_Data shown:_
□ □ □ □ □
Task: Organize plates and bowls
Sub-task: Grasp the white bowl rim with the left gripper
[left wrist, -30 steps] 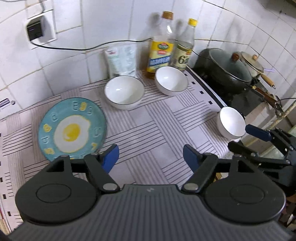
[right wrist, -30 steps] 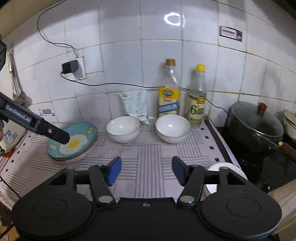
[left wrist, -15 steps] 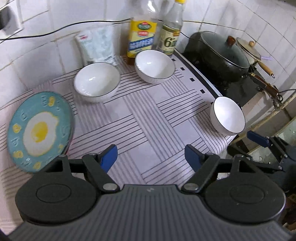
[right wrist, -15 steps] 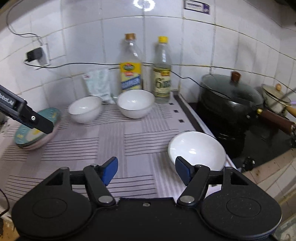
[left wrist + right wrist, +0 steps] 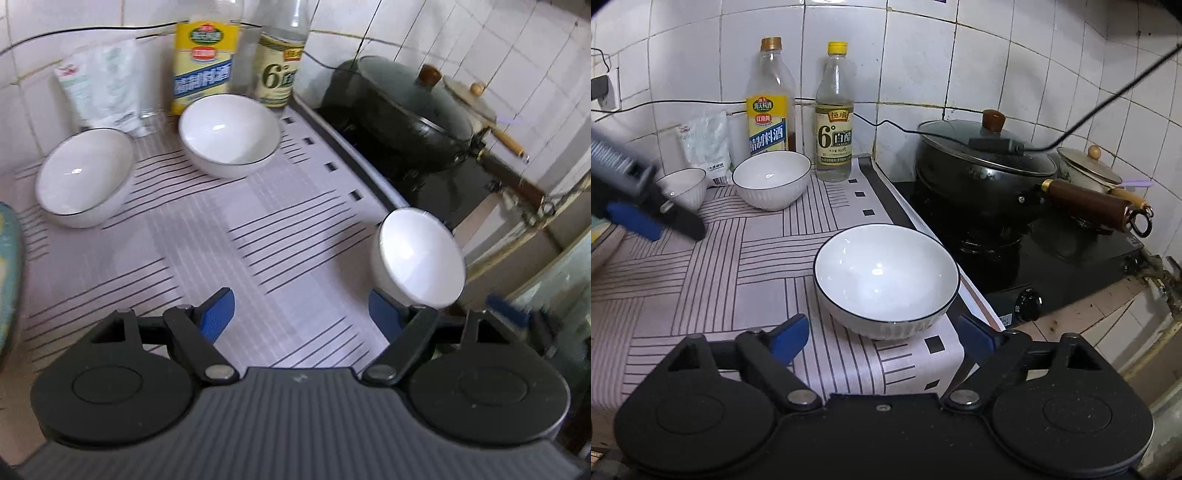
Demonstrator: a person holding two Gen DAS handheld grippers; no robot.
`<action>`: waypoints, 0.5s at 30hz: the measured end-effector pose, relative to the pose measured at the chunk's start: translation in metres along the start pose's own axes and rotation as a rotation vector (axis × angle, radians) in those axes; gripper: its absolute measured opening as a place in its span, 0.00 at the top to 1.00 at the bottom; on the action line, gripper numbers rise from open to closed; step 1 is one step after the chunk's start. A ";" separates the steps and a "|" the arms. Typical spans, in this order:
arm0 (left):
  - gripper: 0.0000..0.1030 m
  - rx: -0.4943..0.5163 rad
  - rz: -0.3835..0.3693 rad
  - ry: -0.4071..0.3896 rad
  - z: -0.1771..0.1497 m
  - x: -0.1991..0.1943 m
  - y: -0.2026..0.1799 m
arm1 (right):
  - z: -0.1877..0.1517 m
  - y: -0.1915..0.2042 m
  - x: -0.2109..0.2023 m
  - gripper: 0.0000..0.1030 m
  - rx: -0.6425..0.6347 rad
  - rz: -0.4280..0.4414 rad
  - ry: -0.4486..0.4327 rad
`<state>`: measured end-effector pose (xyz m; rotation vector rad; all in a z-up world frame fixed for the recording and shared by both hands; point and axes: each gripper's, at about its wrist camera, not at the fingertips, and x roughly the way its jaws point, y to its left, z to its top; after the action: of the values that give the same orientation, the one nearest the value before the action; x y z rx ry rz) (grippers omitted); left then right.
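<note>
Presently on view, by descending size: a pale lilac counter cloth with dark line-block pattern (image 5: pixel 713 280), covering the worktop up to a black glass hob (image 5: pixel 1067 258) at its right edge. On the hob stands a large black lidded pot with brown wooden knob and handle (image 5: pixel 979 173), with a small cream enamel lidded pot (image 5: pixel 1082 166) behind it. Next, the right gripper (image 5: pixel 884 338), black with blue pads, jaws opening wide; the near white ceramic bowl with thin dark rim (image 5: pixel 886 284) sits on the cloth's front right corner just ahead of and between the pads, neither pad pressing on it. The left gripper (image 5: pixel 301 314), same make, stands well open over bare cloth with nothing between its pads; the near bowl (image 5: pixel 419 262) lies just beyond its right pad. A teal round plate (image 5: pixel 7 273) shows only as an edge at far left, well apart from the bowls. Two further white bowls rest upright near the tiled wall: a middle white bowl (image 5: pixel 772 179) before the bottles and a far-left white bowl (image 5: pixel 85 177) beside it, apart. Against the wall: a clear bottle with yellow cooking-wine label (image 5: pixel 768 103), a clear vinegar bottle with yellow cap (image 5: pixel 834 114), and a white plastic pouch (image 5: pixel 705 147).
</note>
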<state>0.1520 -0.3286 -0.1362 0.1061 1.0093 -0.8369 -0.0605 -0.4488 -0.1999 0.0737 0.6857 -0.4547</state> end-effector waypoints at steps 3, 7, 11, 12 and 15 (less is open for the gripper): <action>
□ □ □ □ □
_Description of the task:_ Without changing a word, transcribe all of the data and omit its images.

_Reply:_
Task: Organize plates and bowls
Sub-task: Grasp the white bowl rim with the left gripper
[left wrist, -30 steps] 
[right wrist, -30 steps] 
[left wrist, -15 steps] 
[right wrist, -15 steps] 
[left wrist + right wrist, +0 steps] 
Demonstrator: a person holding two Gen DAS handheld grippers; no robot.
`<action>`: waypoints, 0.5s at 30hz: the measured end-effector pose, relative to the pose measured at the chunk's start: translation in metres along the start pose's own axes and rotation as a rotation vector (axis × angle, radians) in those axes; gripper: its absolute measured opening as a place in its span, 0.00 at the top to 1.00 at the bottom; on the action line, gripper numbers rise from open to closed; step 1 is one step after the chunk's start. A ";" separates the steps and a "|" the arms. Typical spans, in this order:
arm0 (left):
  - gripper: 0.0000..0.1030 m
  - rx: -0.4943..0.5163 rad
  - rz: -0.3835..0.3693 rad
  - ry: -0.4071..0.3896 rad
  - z: -0.1771..0.1497 m
  - x: -0.1991..0.1943 m
  - y: -0.2026..0.1799 m
arm1 (right):
  - z: -0.1877..0.1517 m
  - y: -0.1915..0.2042 m
  - x: -0.2109..0.2023 m
  - gripper: 0.0000..0.1030 m
  - rx: -0.6425..0.6347 rad
  - rz: -0.4280..0.4414 rad
  - ry: -0.4486..0.4327 rad
`<state>`: measured end-effector pose (xyz m; rotation vector rad; all in a z-up world frame fixed for the recording and shared by both hands; point and axes: each gripper's, at about its wrist camera, not at the fingertips, and x roughly the way its jaws point, y to its left, z to its top; after the action: of the values that give the same orientation, the one nearest the value before the action; x y z rx ry rz) (grippers omitted); left then right.
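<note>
Presently on view, by descending size: a pale lilac counter cloth with dark line-block pattern (image 5: pixel 713 280), covering the worktop up to a black glass hob (image 5: pixel 1067 258) at its right edge. On the hob stands a large black lidded pot with brown wooden knob and handle (image 5: pixel 979 173), with a small cream enamel lidded pot (image 5: pixel 1082 166) behind it. Next, the right gripper (image 5: pixel 884 338), black with blue pads, jaws opening wide; the near white ceramic bowl with thin dark rim (image 5: pixel 886 284) sits on the cloth's front right corner just ahead of and between the pads, neither pad pressing on it. The left gripper (image 5: pixel 301 314), same make, stands well open over bare cloth with nothing between its pads; the near bowl (image 5: pixel 419 262) lies just beyond its right pad. A teal round plate (image 5: pixel 7 273) shows only as an edge at far left, well apart from the bowls. Two further white bowls rest upright near the tiled wall: a middle white bowl (image 5: pixel 772 179) before the bottles and a far-left white bowl (image 5: pixel 85 177) beside it, apart. Against the wall: a clear bottle with yellow cooking-wine label (image 5: pixel 768 103), a clear vinegar bottle with yellow cap (image 5: pixel 834 114), and a white plastic pouch (image 5: pixel 705 147).
</note>
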<state>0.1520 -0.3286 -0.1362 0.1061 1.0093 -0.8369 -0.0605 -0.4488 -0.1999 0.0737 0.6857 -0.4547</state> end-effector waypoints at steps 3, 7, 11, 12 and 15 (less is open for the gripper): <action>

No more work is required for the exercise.